TASK DIRECTIONS = Up to and including the line with "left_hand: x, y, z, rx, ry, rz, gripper", restate the material below word for word, beginning with its first line.

══════════

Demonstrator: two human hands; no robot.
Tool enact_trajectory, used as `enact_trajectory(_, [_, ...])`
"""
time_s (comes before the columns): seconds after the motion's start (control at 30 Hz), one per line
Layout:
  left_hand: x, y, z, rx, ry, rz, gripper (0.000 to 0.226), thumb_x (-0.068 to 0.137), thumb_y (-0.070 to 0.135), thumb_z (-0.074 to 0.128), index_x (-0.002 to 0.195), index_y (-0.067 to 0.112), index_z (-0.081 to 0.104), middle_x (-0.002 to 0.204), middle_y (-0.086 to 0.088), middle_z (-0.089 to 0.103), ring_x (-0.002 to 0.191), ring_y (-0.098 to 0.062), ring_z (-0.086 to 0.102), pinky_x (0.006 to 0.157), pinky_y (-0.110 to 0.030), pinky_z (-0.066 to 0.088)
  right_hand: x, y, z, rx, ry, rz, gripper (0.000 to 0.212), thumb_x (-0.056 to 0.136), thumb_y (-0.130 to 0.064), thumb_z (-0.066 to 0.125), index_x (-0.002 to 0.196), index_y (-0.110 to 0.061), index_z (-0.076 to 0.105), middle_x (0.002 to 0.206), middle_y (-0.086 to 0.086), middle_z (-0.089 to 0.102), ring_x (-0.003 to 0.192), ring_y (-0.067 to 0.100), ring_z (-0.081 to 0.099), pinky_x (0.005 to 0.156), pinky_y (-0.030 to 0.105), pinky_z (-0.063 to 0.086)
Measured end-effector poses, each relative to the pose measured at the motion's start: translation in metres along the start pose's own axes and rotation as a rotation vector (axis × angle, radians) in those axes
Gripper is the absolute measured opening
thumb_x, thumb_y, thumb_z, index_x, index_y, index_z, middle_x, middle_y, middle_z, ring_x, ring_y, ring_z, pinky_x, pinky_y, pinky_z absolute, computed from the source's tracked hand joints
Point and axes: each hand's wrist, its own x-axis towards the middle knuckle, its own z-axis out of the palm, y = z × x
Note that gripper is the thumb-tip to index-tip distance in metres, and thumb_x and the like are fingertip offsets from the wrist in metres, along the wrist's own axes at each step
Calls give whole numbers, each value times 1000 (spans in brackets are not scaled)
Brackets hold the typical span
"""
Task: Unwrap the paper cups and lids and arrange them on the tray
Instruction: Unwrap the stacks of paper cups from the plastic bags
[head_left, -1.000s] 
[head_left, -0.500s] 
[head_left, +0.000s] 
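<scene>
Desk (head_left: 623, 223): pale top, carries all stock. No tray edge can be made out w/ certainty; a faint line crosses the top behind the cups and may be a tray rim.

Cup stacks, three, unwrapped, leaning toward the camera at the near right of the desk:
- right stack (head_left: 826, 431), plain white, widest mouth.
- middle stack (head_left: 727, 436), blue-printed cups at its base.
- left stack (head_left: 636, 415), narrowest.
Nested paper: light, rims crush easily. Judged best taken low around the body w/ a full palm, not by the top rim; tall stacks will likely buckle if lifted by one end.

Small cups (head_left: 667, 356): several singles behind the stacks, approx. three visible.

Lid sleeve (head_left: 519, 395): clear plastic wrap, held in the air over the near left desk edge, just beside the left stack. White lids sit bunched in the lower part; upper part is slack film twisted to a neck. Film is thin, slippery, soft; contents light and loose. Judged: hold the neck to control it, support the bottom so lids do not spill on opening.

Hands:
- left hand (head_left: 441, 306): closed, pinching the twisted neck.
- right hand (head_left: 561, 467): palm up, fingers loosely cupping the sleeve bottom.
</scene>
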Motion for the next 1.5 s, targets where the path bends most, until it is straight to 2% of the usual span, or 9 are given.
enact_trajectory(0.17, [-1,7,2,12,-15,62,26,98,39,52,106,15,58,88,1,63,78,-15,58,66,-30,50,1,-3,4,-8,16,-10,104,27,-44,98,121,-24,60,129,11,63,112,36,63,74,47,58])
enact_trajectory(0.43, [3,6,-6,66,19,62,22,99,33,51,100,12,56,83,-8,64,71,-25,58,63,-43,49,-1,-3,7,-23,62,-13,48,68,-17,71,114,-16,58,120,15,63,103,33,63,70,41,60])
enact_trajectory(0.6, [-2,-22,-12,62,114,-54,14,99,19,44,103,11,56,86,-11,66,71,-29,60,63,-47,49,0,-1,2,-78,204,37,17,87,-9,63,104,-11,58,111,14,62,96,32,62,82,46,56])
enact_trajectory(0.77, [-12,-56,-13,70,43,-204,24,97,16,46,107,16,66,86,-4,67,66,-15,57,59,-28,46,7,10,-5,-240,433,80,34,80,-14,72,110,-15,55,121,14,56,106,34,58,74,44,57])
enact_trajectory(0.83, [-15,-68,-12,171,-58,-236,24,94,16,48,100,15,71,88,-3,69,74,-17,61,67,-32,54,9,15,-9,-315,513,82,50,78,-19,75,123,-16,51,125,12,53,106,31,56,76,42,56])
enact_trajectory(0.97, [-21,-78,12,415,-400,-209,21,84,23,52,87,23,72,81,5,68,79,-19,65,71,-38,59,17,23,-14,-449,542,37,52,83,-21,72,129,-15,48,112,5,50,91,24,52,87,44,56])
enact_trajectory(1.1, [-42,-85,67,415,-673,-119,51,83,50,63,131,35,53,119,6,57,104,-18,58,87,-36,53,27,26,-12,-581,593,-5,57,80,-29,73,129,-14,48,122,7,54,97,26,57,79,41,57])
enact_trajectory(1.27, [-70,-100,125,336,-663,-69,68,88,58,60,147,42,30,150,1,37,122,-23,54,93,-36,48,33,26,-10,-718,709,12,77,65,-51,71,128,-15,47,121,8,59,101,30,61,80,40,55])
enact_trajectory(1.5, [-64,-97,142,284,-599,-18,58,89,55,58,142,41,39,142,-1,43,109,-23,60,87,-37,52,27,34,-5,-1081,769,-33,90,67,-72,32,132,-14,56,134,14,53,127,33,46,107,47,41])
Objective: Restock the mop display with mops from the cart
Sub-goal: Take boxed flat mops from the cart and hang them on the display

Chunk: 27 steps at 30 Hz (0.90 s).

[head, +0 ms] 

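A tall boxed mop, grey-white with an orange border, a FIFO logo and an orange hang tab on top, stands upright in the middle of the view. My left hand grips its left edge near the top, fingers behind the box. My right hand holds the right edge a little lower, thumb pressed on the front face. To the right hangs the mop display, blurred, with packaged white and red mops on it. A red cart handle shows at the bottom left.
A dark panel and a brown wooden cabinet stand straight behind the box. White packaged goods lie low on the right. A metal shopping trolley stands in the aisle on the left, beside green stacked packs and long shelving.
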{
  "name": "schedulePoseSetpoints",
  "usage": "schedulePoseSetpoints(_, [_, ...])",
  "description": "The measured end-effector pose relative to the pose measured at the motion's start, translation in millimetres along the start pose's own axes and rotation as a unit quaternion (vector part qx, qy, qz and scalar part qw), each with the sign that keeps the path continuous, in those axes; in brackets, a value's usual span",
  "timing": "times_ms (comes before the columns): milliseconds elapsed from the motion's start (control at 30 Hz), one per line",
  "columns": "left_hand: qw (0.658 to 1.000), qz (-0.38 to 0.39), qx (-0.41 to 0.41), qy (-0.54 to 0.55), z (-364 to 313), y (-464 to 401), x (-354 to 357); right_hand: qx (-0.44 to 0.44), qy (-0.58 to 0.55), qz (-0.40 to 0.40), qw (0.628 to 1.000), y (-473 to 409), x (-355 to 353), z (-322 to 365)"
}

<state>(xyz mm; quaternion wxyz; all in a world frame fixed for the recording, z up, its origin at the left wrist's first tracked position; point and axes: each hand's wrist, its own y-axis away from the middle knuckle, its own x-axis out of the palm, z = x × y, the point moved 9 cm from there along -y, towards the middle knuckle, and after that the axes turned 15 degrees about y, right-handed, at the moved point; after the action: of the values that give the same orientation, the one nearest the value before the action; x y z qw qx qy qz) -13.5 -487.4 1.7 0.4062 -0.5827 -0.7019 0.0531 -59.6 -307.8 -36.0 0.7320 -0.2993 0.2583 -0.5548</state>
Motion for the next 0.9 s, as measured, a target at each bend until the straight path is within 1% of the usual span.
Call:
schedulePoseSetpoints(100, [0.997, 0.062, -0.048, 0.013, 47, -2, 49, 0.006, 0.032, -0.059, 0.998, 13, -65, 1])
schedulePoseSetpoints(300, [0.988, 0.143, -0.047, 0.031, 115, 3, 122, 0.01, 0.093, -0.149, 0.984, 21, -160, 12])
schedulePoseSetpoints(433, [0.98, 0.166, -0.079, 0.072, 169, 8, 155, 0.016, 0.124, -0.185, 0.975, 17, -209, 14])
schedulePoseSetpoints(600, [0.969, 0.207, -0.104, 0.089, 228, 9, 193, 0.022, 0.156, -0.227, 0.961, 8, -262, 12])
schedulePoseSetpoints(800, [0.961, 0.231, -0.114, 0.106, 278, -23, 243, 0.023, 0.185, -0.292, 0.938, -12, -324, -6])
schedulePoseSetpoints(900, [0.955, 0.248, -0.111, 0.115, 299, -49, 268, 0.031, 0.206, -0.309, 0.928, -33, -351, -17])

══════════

RESULT =
Demonstrator: two human hands; no robot.
Tool enact_trajectory, used as `enact_trajectory(_, [_, ...])`
"""
time_s (comes before the columns): seconds after the motion's start (control at 30 Hz), one per line
Layout:
  left_hand: x, y, z, rx, ry, rz, gripper (0.000 to 0.226), thumb_x (-0.068 to 0.137), thumb_y (-0.070 to 0.135), thumb_z (-0.074 to 0.128), index_x (-0.002 to 0.195), index_y (-0.067 to 0.112), index_z (-0.081 to 0.104), middle_x (-0.002 to 0.204), middle_y (-0.086 to 0.088), middle_z (-0.089 to 0.103), ring_x (-0.002 to 0.191), ring_y (-0.098 to 0.062), ring_z (-0.086 to 0.102), pinky_x (0.006 to 0.157), pinky_y (-0.110 to 0.030), pinky_z (-0.066 to 0.088)

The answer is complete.